NEITHER POPULISTS in general, nor Boris Johnson in particular, are known for solving difficult problems if they can be left to future governments. Yet Britain’s prime minister did just that on September 7th when he unveiled a plan to break an election promise and raise taxes by an annual £12bn ($17bn), or 0.5% of GDP. The money will go to the National Health Service (NHS) and social care, including residential care for the elderly. Taxes could be raised more fairly. The government nonetheless deserves praise for tackling an issue that had seemed intractable.
Britain, like many rich countries, is ageing. In 2011 there were four 15- to 64-year-olds for every person aged 65 or over; by 2028 there will be fewer than three. The consequences include a strained NHS and more households discovering the inadequacies of the existing social-care system, which exposes the elderly and their heirs to huge financial risks. Today the government helps to pay for care only for those with assets worth less than about £23,000. But around one person in seven will spend more than £100,000—sometimes much more—on care during their lifetime. The result, which is not unique to Britain, is a lottery in which unlucky households must liquidate most or all their assets.
Mr Johnson’s attempt to solve these problems—and also to help the NHS clear the massive queue of patients that has accumulated while it has fought the pandemic—is welcome (see Britain section). To reform care, he will cap care costs at £86,000, beyond which the state will foot the bill. The main beneficiaries will be elderly homeowners and their heirs. Although they may not seem like the most deserving beneficiaries, helping people share uninsurable risks is a worthy goal for governments. The NHS is not means-tested, and it is reasonable to move social care in this direction, too.

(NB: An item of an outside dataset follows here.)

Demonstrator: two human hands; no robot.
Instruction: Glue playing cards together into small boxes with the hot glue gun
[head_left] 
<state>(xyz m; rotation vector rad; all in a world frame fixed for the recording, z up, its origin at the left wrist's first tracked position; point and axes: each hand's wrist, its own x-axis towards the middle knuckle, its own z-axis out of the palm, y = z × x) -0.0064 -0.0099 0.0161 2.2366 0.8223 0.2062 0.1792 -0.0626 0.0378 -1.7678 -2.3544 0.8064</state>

But this necessary expansion of the welfare state is being paid for in the wrong way. A measure that insures the estates of the elderly against catastrophe should have been funded by levying an insurance premium on older people in the form of higher taxes on property or inheritance. The government instead decided to raise all the new money by lifting national insurance (a payroll tax) and taxes on dividends. Outrageously, income from pensions and property will escape higher levies, meaning many well-off elderly voters will be spared from paying anything for a reform of which they are major beneficiaries.
Had the government raised income tax instead, every generation would have contributed. Mr Johnson says that national insurance is preferable, because firms pay part of the cost. This is a fiction. In the long run the burden of payroll taxes, even those paid by companies, falls on workers, whose wages fall as their employers’ tax bills rise.
The reform is not Mr Johnson’s only breach of an election pledge. His government also announced on September 7th that it would temporarily suspend the “triple lock”, which has ensured since 2010 that the state pension rises by the minimum of earnings, inflation or 2.5%. The pandemic has distorted the official measure of earnings growth, partly because employment has fallen in the lowest-paying industries. Maintaining the triple lock, as the Conservatives had promised, could have pushed the increase in the state pension above 8%. Instead, this year it will be set with reference only to inflation and the 2.5% floor.
The government should go further and abandon the triple lock. The savings should go on working-age people, thus helping to offset the unfairness of higher payroll taxes. Mr Johnson’s self-reinvention as a politician willing to take an unpopular but necessary decision is welcome. Many more will be needed.